Mohamed Bekraoui.
Les Marocains dans la Grande Guerre, 1914-1918.
Préface de Jean-Claude Allain. CMHM, Rabat, 2009, 398 pages.
De nouvelles recherches ont permis au professeur Bekraoui de complèter une thèse de doctorat soutenue à Aix-en-Provence. Cet ouvrage débute par un exposé de la mise en place du protectorat de 1911 à 1921. Il met l’accent sur la personnalité complexe et contradictoire de Lyautey, sa propension à favoriser les chefs naturels et à restaurer l’autorité du sultan sans déléguer le pouvoir aux Marocains. Il resterait confiné dans le traditionnalisme tout en promouvant les réformes nécessaires. L’afflux migratoire passe ainsi de 9.880 à 62.000 Européens en 1917. Selon Bekraoui, le parti-pris des admirateurs de Lyautey l’emporterait sur la vérité historique. A chacun sa vérité !

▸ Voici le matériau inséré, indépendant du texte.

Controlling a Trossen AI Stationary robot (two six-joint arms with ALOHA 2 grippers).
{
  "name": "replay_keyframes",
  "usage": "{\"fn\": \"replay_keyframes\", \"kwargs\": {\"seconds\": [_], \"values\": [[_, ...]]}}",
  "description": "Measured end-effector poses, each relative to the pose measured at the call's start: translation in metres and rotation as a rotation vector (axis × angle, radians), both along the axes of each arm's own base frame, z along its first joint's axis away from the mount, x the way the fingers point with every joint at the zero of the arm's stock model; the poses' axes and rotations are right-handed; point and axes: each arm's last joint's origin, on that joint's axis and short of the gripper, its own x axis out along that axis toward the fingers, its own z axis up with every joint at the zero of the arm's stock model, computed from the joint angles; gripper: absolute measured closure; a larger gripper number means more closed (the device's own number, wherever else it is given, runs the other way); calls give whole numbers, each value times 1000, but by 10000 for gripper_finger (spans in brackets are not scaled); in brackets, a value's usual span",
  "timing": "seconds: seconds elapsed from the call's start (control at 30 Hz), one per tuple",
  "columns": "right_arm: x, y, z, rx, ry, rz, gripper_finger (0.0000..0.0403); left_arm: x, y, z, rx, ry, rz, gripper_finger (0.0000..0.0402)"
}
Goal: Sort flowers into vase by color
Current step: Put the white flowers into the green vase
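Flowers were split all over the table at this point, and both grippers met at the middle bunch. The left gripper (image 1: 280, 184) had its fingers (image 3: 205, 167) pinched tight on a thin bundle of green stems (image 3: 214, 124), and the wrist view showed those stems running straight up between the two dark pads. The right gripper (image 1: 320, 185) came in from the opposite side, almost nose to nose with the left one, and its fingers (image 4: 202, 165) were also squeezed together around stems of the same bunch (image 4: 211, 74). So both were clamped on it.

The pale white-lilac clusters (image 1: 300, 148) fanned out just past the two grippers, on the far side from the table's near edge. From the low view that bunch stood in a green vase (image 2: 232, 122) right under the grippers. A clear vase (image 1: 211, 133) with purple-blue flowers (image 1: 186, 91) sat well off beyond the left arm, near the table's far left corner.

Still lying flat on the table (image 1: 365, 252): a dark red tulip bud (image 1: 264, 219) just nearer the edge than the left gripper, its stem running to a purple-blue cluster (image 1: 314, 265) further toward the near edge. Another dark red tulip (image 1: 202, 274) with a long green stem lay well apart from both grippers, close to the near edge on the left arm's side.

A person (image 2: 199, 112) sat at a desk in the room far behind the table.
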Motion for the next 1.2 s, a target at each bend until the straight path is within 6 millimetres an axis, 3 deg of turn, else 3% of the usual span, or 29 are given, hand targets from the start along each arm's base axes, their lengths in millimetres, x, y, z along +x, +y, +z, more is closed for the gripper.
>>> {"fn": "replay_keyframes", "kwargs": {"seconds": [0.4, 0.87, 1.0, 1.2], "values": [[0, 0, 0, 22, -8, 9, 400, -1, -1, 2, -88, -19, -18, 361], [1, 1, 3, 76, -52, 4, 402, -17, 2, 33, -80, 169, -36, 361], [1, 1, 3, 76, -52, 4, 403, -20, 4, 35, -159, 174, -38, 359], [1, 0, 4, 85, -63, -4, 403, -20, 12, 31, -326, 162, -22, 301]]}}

La contribution militaire du Maroc à la guerre mondiale est précisée. Appelé par le ministre Messimy à réduire l’occupation à la zone côtière, Lyautey adopte la solution inverse, il dégarnit le Maroc utile au profit des postes avancés, envoie en métropole 58 batailons et 22 escadrons (40 ou 45.000 hommes), qu’il remplace par 18 bataillons territoriaux et 16 puis 22 goums. Il conserve donc au Maroc un effectif de 81.500 hommes portés en 1917 à 88.200. Les tirailleurs et spahis marocains se distinguent au combat, lors la bataille de la Marne, de la reprise de Douaumont, et du raid d’Uskub en septembre 1918. Leurs pertes de 12.000 tués (26%) semblent surestimées, alors que les statistiques officielles indiquent une proportion de 16% pour les recrutements cumulés français et maghrébins.
A la contribution militaire s’ajoute une contribution économique particulièrement lourde : 37.500 travailleurs transférés en métropole et 400.000 quintaux de céréales, entraînant un appauvrissement général de la population.
L’auteur met l’accent sur la résistance des Marocains à l’occupation française : – la levée en masse des tribus autour de Fès en 1912, alors qu’en 1911 c’était contre le Sultan qu’elles se soulevaient – le djihad du faux sultan al Hiba dans le Sud – la bataille perdue à el Herri le 13 novembre 1914 – la révolte des Rifains en 1921 – l’opposition des fonctionnaires, des salafistes et de certains notables, soutenus par la propagande germano-turque, tandis que le Sultan Moulay Youssef, élu par les oulémas après le retrait de Moulay Hafid, approuve l’engagement des Marocains dans la guerre européenne, et que les grands pachas participent activement à la pacification du pays.
En dépit de quelques divergences d’interprétation, cet ouvrage consacre l’émergence de l’historiographie marocaine.